Video/rich media users expect the same sophisticated level of data services that they enjoy with text-based data: ingest, analyze, search and store. To achieve this level of rich data management, the market needs technology that manages these assets throughout their lifecycle.

The key to managing this content throughout its “workflow” or lifecycle is a compute/storage ecosystem that provides high-performance data movement, low cost/high capacity storage and tools for analysis and pattern recognition. For example, video surveillance continuously generates massive file sizes that users must protect and store. These data services need to efficiently search and identify matching patterns, such as license plates or faces. They may use pattern analysis to search for arguments between people, or a person holding a weapon, or an unattended briefcase under an airport chair. Video surveillance professionals need tools that keep their data immediately available and highly searchable.

How to Get There

Foundational technology, such as programmatic APIs, high speed flash, software data services and intelligent storage tiering, are making video/rich media lifecycle management a practical reality.

Tiering is key. From high performance ingestion to SSD flash tiers, to high speed disk and tape; intelligent, policy-driven tiering efficiently manages massive media files for performance and retention.

Promising technologies, such as high-speed NVMe, quickly ingests massive volumes of sensor data and video. From there, policy-driven storage tiering manages video for performance and capacity, keeping storage costs from spiraling out of control. Available today, these technologies have been used historically within the media and entertainment space and are now driving new, on-premises scalability architectures into other verticals and the enterprise.

For example, sports broadcasters recognize the value of using historical footage for fan engagement. Producers need immediate access to their footage to edit older video into new broadcasts. Cloud download speeds are far too slow for accelerated broadcast schedules, and disk-based mass storage is too expensive. In many cases broadcasters turn to tape, which is a cost-effective component in a cloud-like, video/rich media management infrastructure.

Users also need to search their assets, be it for intelligence on terrorist activity or stats from a baseball game. These queries require artificial intelligence that enriches the metadata upon ingestion, so users can intelligently search their assets for the information they require.

What’s Coming

Technology development is continuing to accelerate. Forward-thinking video lifecycle vendors are pouring R&D resources into AI development, on-premise storage scalability, higher performance and search and analytics. They are also moving towards bundling these technologies into managed services for their customers.
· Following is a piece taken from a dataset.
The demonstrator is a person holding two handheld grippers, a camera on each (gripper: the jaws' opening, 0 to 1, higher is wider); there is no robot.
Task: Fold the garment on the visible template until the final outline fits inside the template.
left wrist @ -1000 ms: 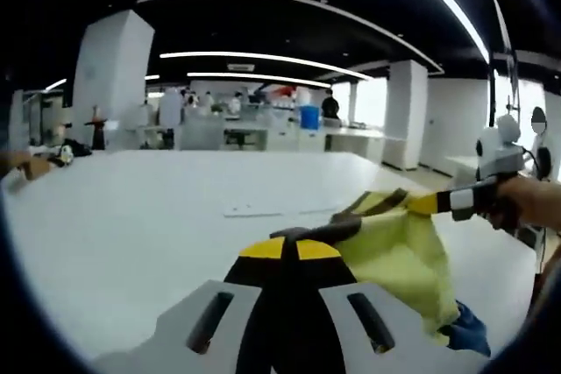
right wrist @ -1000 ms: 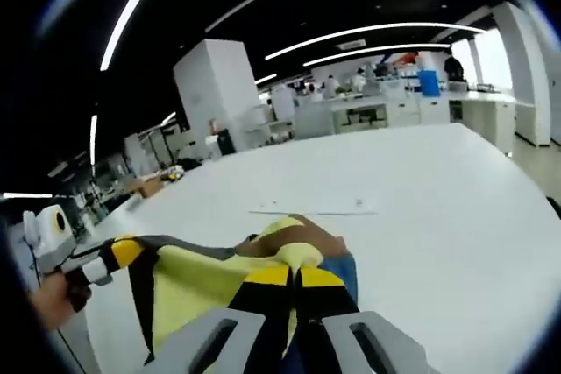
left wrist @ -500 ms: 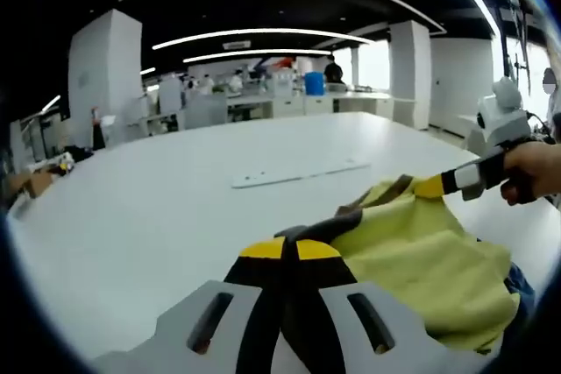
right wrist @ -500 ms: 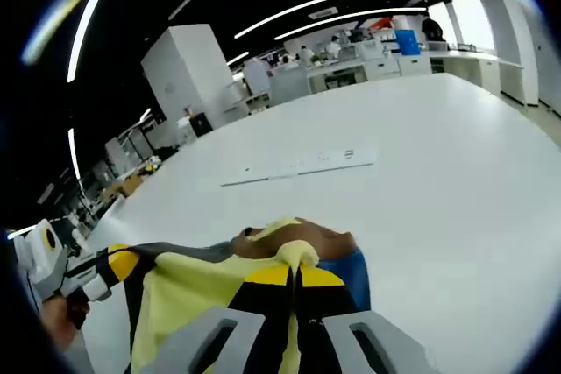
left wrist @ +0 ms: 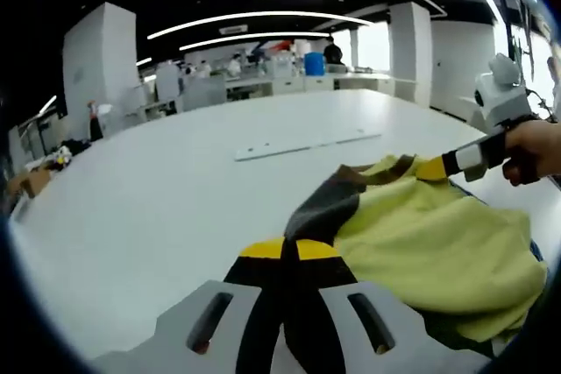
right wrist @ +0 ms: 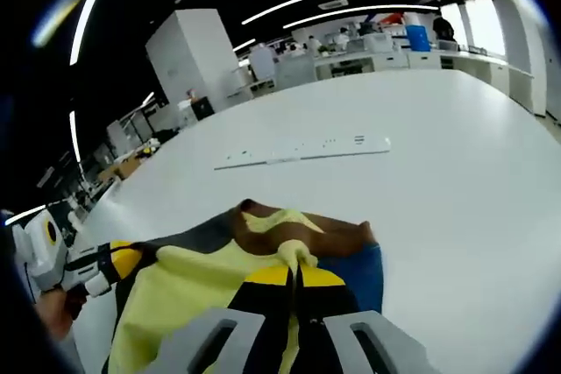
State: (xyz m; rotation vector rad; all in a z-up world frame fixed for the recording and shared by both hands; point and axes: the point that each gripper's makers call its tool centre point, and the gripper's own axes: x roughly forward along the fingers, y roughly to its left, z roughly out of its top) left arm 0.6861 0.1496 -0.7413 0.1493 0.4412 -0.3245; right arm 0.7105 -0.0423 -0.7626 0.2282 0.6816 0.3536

Another development to look for is cloud-managed, on-premise storage.  This approach combines the speed and cost savings of on-premise systems with the ease of use and elasticity of cloud offerings. In media and entertainment applications this approach could bridge the gap until full post-production can efficiently be done 100 percent in the cloud.

Customers expect their vendors to help them store, analyze, tier and protect their rich media in order to yield insights from it. It’s a challenge but also a rich opportunity for storage vendors who can step up and answer the call.

Jamie Lerner is president and CEO at Quantum Corp.